O código que bloqueia o caminho para o espermatozóide – azoospermia obstrutiva

  A azoospermia obstrutiva é a azoospermia resultante da obstrução do canal deferente que prejudica o transporte de esperma. A obstrução do canal deferente é uma causa importante de infertilidade masculina e a azoospermia obstrutiva é responsável por aproximadamente 7% a 10% dos doentes com infertilidade masculina. A azoospermia obstrutiva é responsável por 42,4% a 48% de todos os doentes com azoospermia.
.  A obstrução intratesticular representa 15% da azoospermia obstrutiva, com factores mais adquiridos do que congénitos (causando disfunção entre a rede testicular e o canal de saída testicular), e factores adquiridos tais como obstrução inflamatória e traumática, frequentemente acompanhada de obstrução da epidídima e do canal deferente.  2. obstrução epidídimal A obstrução epidídimal é a causa mais comum de azoospermia obstrutiva. A obstrução epidídimal congénita está frequentemente associada a vas deferens bilaterais congénitas (CBAVD), frequentemente com ausência parcial da epidídimis distal e displasia do espermatóforo. Outras causas congénitas são raras (obstrução da ligação entre as condutas de recolha da epidídimo e as condutas de saída do testículo, hipoplasia parcial ou falha da epidídimo). A obstrução epidídima congénita também inclui a síndrome de Young, em que a obstrução se deve principalmente à fibrose no lúmen da conduta epidídima proximal. A obstrução epidídimal adquirida deve-se principalmente à epididimite aguda (gonorreia) e formas subclínicas de epididimite (por exemplo, clamídia). Trauma agudo e lento também pode levar a lesões epidídimas.
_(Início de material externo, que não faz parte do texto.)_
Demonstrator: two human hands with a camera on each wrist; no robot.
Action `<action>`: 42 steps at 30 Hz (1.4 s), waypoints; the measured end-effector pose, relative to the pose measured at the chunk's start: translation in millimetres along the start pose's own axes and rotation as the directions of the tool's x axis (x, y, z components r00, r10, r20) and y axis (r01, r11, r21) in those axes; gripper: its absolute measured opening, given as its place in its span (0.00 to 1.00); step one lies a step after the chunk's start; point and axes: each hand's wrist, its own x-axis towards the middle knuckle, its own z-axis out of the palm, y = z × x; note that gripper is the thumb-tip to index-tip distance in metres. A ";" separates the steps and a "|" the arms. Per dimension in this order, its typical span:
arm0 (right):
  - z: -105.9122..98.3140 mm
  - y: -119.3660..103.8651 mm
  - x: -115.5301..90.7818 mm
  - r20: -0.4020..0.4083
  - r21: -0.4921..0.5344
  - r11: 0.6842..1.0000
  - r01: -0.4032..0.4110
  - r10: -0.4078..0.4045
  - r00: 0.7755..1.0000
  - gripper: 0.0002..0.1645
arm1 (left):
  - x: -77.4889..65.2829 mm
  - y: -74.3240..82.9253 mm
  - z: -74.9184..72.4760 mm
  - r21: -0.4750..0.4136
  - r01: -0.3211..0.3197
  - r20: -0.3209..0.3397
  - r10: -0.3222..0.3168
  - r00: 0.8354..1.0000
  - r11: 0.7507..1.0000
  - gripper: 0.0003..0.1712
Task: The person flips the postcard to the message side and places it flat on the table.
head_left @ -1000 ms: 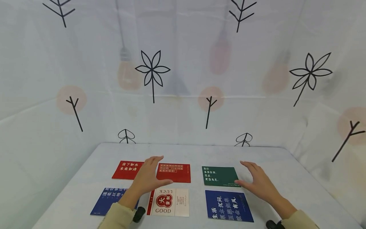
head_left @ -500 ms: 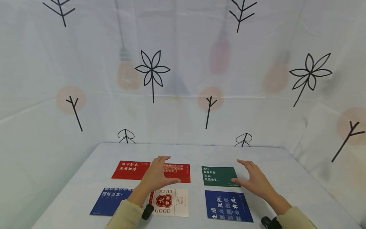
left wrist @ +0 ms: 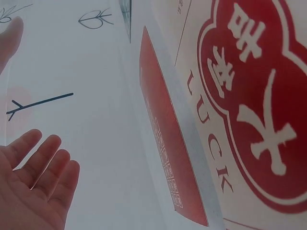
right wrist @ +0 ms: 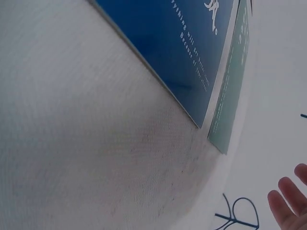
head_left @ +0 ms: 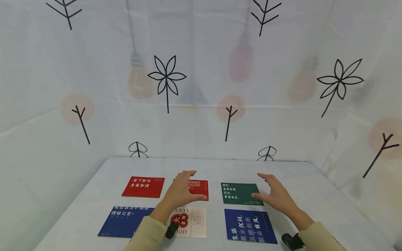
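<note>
My left hand (head_left: pixel 180 193) is held over the table in the head view, fingers extended and thumb apart, with nothing in it. It overlaps a red card with a printed grid (head_left: pixel 201 191) and, with the wrist, a cream "GOOD LUCK" card (head_left: pixel 199 221). Likewise bare, my right hand (head_left: pixel 277 196) hovers with thumb and fingers spread; its thumb overlaps the right edge of a green card (head_left: pixel 235 194). Below that lies a blue card with white lettering (head_left: pixel 249 226). In the left wrist view the cream card (left wrist: pixel 211 120) looms close, beside the red card (left wrist: pixel 163 134).
Further left lie another red card (head_left: pixel 144 188) and another blue card (head_left: pixel 117 225), partly behind the left sleeve. All the cards rest flat on a white table (head_left: pixel 78 209). A white cloth with printed flowers and bulbs (head_left: pixel 194 132) hangs behind the table's far edge.
My left hand has moved right, uncovering the far-left red card and covering more of the gridded red one. My right hand has shifted slightly left. The cards stay put.
</note>
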 end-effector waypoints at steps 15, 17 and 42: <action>4.8 -1.2 10.7 0.034 0.040 0.999 -0.019 0.018 0.999 0.43 | 18.0 14.6 21.0 -0.050 0.041 0.005 -0.041 0.999 0.998 0.48; 5.1 -1.4 12.7 0.037 0.054 0.998 -0.014 0.012 0.999 0.43 | 20.9 16.1 24.2 -0.053 0.043 0.014 -0.042 0.999 0.998 0.47; 8.4 4.6 28.6 0.111 0.072 0.994 -0.077 0.069 0.991 0.40 | 47.4 38.2 57.4 -0.080 0.042 0.083 -0.036 0.996 0.996 0.44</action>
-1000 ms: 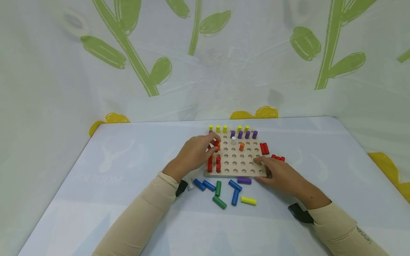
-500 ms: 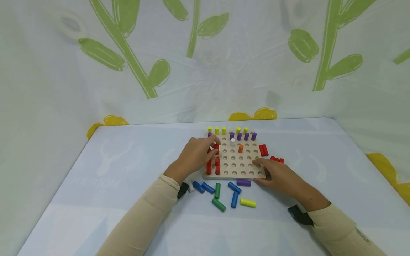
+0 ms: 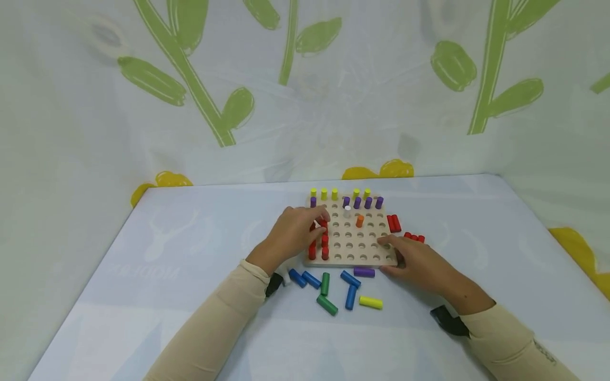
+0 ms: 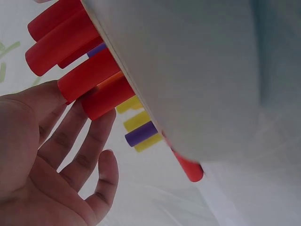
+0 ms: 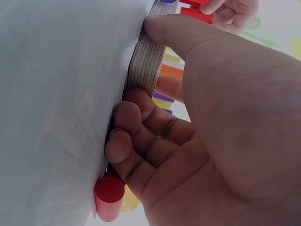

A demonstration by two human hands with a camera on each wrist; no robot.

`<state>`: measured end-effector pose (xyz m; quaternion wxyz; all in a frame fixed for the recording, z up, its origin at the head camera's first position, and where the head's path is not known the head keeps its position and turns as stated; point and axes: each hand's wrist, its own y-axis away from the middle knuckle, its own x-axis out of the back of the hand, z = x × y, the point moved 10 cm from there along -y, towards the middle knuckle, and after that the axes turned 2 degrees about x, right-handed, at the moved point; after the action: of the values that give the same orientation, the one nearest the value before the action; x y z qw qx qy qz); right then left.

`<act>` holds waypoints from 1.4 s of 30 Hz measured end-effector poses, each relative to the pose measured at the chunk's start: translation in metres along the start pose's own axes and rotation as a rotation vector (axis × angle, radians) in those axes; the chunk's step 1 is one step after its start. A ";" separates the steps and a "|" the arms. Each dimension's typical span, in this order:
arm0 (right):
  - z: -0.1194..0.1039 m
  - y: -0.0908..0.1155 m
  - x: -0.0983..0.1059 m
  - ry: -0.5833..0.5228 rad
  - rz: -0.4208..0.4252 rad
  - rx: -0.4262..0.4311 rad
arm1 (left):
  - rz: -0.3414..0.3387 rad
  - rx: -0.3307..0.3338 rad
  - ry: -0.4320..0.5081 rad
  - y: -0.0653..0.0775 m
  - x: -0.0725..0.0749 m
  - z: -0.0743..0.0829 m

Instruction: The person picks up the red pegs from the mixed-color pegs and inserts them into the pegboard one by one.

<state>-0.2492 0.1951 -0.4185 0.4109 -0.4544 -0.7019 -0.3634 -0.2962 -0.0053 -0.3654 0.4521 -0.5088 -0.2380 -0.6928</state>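
Observation:
A wooden pegboard (image 3: 355, 260) with rows of round holes lies at the middle of the table. My left hand (image 3: 295, 231) is over its left side, thumb and fingers pinching a red peg (image 3: 325, 224) among several upright red pegs (image 3: 325, 253). In the left wrist view the fingertips (image 4: 101, 120) are partly hidden behind red pegs (image 4: 89, 73). My right hand (image 3: 419, 263) grips the board's near right corner. In the right wrist view its thumb (image 5: 162, 29) presses the layered front edge (image 5: 145, 63), and the other fingers lie around the corner.
Yellow pegs (image 3: 334, 194) and purple pegs (image 3: 368, 202) stand in the far rows, with a white peg (image 3: 347, 211) and an orange peg (image 3: 359, 221) nearer. Loose blue (image 3: 350, 297), green (image 3: 326, 305), purple (image 3: 364, 272) and yellow (image 3: 370, 302) pegs lie in front; red ones (image 3: 394, 223) lie right.
My left hand has come slightly nearer along the board's left side with the red peg. The purple peg behind it shows more fully. My right hand keeps its grip on the corner.

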 end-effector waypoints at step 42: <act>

Também pode resultar de obstrução cirúrgica, tal como a remoção de um cisto epidídimo ou a manipulação cirúrgica da epidídima distal.  A causa mais comum de obstrução dos canais deferentes é a vasectomia para controlo da natalidade e também pode ocorrer após a reparação da hérnia.  3.1 Obstrução congénita A obstrução pode ocorrer em qualquer parte do canal deferente, desde a teia testicular, epidídimo, canal deferente até à abertura do ducto ejaculatório. A CBAVD é o factor deferente dos canais congénitos mais comum e é frequentemente uma complicação da doença fibrocística.  3.2 Obstrução adquirida Devido principalmente a infecções genitais, vasectomia, lesão cirúrgica acidental do canal deferente na região inguinal e reacção inflamatória em redor do canal deferente após a aplicação de um penso na reparação da hérnia, levando à obstrução do canal deferente.
3.3 Obstrução funcional Qualquer factor que interfira com a condução nervosa no canal deferente e no colo vesical pode levar à não ejaculação ou à ejaculação retrógrada, geralmente devido, por exemplo, a danos nos nervos e à medicação.  4. obstrução do canal ejaculatório A obstrução do canal ejaculatório é responsável por 1 a 3% da azoospermia obstrutiva. As duas principais causas são cística e inflamatória, sendo a cística geralmente congénita.  5. obstrução funcional do tracto espermático distal Pode ser devida a factores neurológicos locais, devido a fraqueza do músculo liso do canal deferente ou hipertonicidade dos canais ejaculatórios, anomalias que estão associadas a um fluxo urodinâmico anormal. Estes podem ser observados em doentes adolescentes com diabetes mellitus ou rins policísticos, mas não há nenhuma base patológica para os resultados da análise de espermatozóides de azoospermia, espermatozóides fracos, ou oligospermia grave.